Ellis Genge: il parallelo fra rugby e calcio
Il pilone dei Bears è originario di Knowle West a Bristol ed è riuscito a diventare professionista unendosi alla sua squadra locale e passando prima per Leicester. Secondo Genge, nel calcio è tutto molto più semplice: “Nel calcio, ad esempio, si vedono ragazzini arruolati a otto, nove e dieci anni perché il talento e le infrastrutture sono di base e loro sanno se c’è un buon giocatore. Non credo che i più grandi talenti del calcio debbano andare all’università per farsi scoprire. L’infrastruttura del rugby alla base ha bisogno di molto lavoro e finanziamenti” ha detto la prima linea.

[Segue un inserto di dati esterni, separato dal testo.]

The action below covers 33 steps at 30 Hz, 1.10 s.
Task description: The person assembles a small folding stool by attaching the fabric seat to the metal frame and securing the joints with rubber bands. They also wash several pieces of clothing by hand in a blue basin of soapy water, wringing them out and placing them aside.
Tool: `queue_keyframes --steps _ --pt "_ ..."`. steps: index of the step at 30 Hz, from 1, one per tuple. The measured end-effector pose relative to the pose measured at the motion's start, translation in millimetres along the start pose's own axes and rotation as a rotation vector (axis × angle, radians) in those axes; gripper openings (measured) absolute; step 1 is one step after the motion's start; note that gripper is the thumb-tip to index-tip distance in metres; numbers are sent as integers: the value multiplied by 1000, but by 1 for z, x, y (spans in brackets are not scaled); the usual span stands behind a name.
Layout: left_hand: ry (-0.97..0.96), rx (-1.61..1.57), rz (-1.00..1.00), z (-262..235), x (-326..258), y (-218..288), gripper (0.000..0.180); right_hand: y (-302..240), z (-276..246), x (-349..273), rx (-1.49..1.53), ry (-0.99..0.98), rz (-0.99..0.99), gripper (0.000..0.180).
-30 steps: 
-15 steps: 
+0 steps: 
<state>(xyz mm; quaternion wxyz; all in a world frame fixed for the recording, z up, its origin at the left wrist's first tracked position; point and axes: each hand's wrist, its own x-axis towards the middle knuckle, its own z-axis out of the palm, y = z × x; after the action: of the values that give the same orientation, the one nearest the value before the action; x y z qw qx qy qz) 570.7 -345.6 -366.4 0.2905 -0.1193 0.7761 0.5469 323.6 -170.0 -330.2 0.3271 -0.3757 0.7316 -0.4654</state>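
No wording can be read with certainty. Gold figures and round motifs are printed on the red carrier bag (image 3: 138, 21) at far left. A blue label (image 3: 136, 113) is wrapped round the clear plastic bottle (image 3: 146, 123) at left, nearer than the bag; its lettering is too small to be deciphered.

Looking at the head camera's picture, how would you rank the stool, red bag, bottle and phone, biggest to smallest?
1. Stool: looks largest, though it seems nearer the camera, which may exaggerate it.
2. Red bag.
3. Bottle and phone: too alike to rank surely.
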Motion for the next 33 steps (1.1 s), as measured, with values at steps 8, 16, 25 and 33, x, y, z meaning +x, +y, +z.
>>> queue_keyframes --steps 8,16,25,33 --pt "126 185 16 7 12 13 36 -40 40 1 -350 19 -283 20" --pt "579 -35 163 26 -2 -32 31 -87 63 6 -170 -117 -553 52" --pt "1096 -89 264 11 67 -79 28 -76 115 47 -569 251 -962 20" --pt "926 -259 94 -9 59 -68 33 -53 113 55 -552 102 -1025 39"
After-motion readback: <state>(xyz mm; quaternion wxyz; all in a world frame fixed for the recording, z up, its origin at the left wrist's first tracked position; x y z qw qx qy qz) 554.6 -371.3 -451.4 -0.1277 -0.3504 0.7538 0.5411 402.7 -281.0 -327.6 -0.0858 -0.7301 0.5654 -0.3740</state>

Infine, per dimostrare quanto la sua tesi sia vera, ha citato un suo compagno di Nazionale: “Prendo come esempio Alex Dombrandt. Ha firmato il suo primo contratto da professionista quando ha finito l’università a 22 anni e adesso è uno dei migliori numeri otto della Premiership. I percorsi tra i due sport sono molto diversi, nel rugby non c’è l’identificazione del talento”.